▶ [INSTRUCTIONS TO FOLLOW] All of the data below is to be copied again without changes.

▶ [SUPPLIED MATERIAL]

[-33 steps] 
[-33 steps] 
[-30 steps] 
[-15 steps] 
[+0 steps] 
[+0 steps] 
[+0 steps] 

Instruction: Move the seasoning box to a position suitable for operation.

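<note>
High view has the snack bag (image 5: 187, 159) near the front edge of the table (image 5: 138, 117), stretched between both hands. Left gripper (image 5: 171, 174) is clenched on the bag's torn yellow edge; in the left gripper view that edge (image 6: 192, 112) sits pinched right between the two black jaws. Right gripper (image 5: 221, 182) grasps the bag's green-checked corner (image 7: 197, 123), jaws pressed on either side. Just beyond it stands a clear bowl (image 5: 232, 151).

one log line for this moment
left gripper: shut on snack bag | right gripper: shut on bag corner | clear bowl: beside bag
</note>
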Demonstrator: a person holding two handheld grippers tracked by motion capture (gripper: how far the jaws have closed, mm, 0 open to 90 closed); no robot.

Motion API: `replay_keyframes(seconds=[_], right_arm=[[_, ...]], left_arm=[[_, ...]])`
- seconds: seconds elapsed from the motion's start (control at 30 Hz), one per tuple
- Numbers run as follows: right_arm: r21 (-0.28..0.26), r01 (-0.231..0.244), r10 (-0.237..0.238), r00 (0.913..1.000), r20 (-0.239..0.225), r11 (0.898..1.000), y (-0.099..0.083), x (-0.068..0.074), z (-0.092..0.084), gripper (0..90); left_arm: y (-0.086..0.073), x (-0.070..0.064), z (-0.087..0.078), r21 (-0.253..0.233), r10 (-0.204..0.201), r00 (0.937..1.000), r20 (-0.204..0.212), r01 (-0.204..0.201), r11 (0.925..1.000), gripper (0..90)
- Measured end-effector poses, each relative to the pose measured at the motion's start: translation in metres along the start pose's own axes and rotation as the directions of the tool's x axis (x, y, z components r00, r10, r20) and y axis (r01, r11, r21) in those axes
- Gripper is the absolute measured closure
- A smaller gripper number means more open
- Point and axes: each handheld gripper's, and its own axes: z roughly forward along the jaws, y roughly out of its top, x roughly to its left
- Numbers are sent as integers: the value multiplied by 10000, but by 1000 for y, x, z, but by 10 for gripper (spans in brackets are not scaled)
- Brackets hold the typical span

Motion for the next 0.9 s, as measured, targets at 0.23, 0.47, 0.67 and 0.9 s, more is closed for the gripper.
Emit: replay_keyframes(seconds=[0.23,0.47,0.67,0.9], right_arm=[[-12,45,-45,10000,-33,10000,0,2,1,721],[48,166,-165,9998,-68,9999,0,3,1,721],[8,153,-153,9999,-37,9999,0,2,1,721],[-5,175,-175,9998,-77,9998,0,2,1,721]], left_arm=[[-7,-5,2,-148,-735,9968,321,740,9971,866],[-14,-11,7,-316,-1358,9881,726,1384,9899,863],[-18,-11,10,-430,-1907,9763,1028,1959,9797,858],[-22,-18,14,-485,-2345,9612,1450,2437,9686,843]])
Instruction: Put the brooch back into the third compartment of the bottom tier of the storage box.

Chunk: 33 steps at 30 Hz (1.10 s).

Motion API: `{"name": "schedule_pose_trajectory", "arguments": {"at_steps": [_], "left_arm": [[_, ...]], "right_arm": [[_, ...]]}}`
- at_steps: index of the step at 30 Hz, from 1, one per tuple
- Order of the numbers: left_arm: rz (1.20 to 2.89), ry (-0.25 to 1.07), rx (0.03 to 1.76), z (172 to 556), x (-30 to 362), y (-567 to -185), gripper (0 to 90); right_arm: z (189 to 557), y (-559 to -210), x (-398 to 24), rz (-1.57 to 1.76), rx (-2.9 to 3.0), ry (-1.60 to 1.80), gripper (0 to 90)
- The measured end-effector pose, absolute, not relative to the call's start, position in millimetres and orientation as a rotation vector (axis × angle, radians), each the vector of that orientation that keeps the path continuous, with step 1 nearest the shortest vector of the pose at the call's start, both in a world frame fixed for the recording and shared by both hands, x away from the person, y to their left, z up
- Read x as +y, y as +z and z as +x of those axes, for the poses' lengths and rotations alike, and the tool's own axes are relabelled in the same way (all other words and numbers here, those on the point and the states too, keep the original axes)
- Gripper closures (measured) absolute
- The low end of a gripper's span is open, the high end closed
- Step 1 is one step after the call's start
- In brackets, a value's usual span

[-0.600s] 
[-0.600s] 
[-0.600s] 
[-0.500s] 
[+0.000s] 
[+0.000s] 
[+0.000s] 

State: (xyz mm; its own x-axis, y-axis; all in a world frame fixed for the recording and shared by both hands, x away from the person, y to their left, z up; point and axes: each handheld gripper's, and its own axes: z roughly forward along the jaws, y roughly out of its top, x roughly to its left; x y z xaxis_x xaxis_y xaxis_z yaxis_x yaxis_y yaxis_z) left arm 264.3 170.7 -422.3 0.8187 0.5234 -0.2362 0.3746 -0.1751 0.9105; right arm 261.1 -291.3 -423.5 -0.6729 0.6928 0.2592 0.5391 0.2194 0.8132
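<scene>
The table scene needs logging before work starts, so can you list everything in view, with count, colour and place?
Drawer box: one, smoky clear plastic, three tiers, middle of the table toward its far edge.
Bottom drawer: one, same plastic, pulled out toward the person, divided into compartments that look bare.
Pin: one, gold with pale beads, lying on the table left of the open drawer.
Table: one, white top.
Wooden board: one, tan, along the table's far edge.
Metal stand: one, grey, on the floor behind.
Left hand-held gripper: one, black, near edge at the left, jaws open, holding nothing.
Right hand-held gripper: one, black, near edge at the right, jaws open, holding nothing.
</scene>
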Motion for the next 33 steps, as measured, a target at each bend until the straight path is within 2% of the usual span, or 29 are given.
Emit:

▶ [RESULT]
[-33 steps] 
[-33 steps] 
[-30 steps] 
[-15 steps] 
[+0 steps] 
[+0 steps] 
[+0 steps] 

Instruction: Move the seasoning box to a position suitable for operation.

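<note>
High view has the snack bag (image 5: 187, 159) near the front edge of the table (image 5: 138, 117), stretched between both hands. Left gripper (image 5: 171, 174) is clenched on the bag's torn yellow edge; in the left gripper view that edge (image 6: 192, 112) sits pinched right between the two black jaws. Right gripper (image 5: 221, 182) grasps the bag's green-checked corner (image 7: 197, 123), jaws pressed on either side. Just beyond it stands a clear bowl (image 5: 232, 151).

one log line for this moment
left gripper: shut on snack bag | right gripper: shut on bag corner | clear bowl: beside bag
</note>
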Demonstrator: a person holding two handheld grippers tracked by motion capture (gripper: how far the jaws have closed, mm, 0 open to 90 closed); no robot.

Motion API: `replay_keyframes(seconds=[_], right_arm=[[_, ...]], left_arm=[[_, ...]])`
- seconds: seconds elapsed from the motion's start (control at 30 Hz), one per tuple
- Numbers run as follows: right_arm: r21 (-0.28..0.26), r01 (-0.231..0.244), r10 (-0.237..0.238), r00 (0.913..1.000), r20 (-0.239..0.225), r11 (0.898..1.000), y (-0.099..0.083), x (-0.068..0.074), z (-0.092..0.084), gripper (0..90); left_arm: y (-0.086..0.073), x (-0.070..0.064), z (-0.087..0.078), r21 (-0.253..0.233), r10 (-0.204..0.201), r00 (0.937..1.000), r20 (-0.204..0.212), r01 (-0.204..0.201), r11 (0.925..1.000), gripper (0..90)
- Measured end-effector poses, each relative to the pose measured at the motion's start: translation in metres along the start pose's own axes and rotation as the directions of the tool's x axis (x, y, z components r00, r10, r20) and y axis (r01, r11, r21) in those axes
- Gripper is the absolute measured closure
- A smaller gripper number means more open
- Point and axes: each handheld gripper's, and its own axes: z roughly forward along the jaws, y roughly out of its top, x roughly to its left
- Numbers are sent as integers: the value multiplied by 10000, but by 1000 for y, x, z, but by 10 for gripper (spans in brackets are not scaled)
- Brackets hold the typical span

Motion for the next 0.9 s, as measured, targets at 0.23, 0.47, 0.67 and 0.9 s, more is closed for the gripper.
Emit: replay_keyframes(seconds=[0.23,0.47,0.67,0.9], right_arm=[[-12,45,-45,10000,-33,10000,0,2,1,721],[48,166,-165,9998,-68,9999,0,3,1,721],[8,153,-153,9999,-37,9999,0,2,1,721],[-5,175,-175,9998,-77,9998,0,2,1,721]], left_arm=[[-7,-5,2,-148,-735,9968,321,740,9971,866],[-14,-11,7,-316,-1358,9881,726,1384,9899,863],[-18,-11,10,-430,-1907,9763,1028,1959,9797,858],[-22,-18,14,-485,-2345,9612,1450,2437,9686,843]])
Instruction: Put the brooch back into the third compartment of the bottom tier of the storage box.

Chunk: 33 steps at 30 Hz (1.10 s).

Motion API: `{"name": "schedule_pose_trajectory", "arguments": {"at_steps": [_], "left_arm": [[_, ...]], "right_arm": [[_, ...]]}}`
- at_steps: index of the step at 30 Hz, from 1, one per tuple
- Order of the numbers: left_arm: rz (1.20 to 2.89), ry (-0.25 to 1.07), rx (0.03 to 1.76), z (172 to 556), x (-30 to 362), y (-567 to -185), gripper (0 to 90); right_arm: z (189 to 557), y (-559 to -210), x (-398 to 24), rz (-1.57 to 1.76), rx (-2.9 to 3.0), ry (-1.60 to 1.80), gripper (0 to 90)
- The measured end-effector pose, absolute, not relative to the call's start, position in millimetres and orientation as a rotation vector (axis × angle, radians), each the vector of that orientation that keeps the path continuous, with step 1 nearest the shortest vector of the pose at the call's start, both in a world frame fixed for the recording and shared by both hands, x away from the person, y to their left, z up
- Read x as +y, y as +z and z as +x of those axes, for the poses' lengths and rotations alike, and the tool's own axes are relabelled in the same way (all other words and numbers here, those on the point and the states too, keep the original axes)
- Gripper closures (measured) absolute
- The low end of a gripper's span is open, the high end closed
- Step 1 is one step after the call's start
- In brackets, a value's usual span

[-0.600s] 
[-0.600s] 
[-0.600s] 
[-0.500s] 
[+0.000s] 
[+0.000s] 
[+0.000s] 

State: (xyz mm; its own x-axis, y-axis; all in a world frame fixed for the recording and shared by both hands, x away from the person, y to their left, z up; point and axes: each handheld gripper's, and its own axes: z roughly forward along the jaws, y roughly out of its top, x roughly to its left; x y z xaxis_x xaxis_y xaxis_z yaxis_x yaxis_y yaxis_z) left arm 264.3 170.7 -422.3 0.8187 0.5234 -0.2362 0.3746 -0.1751 0.9105; right arm 261.1 -291.3 -423.5 -0.6729 0.6928 0.2592 0.5391 0.2194 0.8132
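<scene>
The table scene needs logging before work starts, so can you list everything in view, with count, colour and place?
Drawer box: one, smoky clear plastic, three tiers, middle of the table toward its far edge.
Bottom drawer: one, same plastic, pulled out toward the person, divided into compartments that look bare.
Pin: one, gold with pale beads, lying on the table left of the open drawer.
Table: one, white top.
Wooden board: one, tan, along the table's far edge.
Metal stand: one, grey, on the floor behind.
Left hand-held gripper: one, black, near edge at the left, jaws open, holding nothing.
Right hand-held gripper: one, black, near edge at the right, jaws open, holding nothing.
</scene>
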Motion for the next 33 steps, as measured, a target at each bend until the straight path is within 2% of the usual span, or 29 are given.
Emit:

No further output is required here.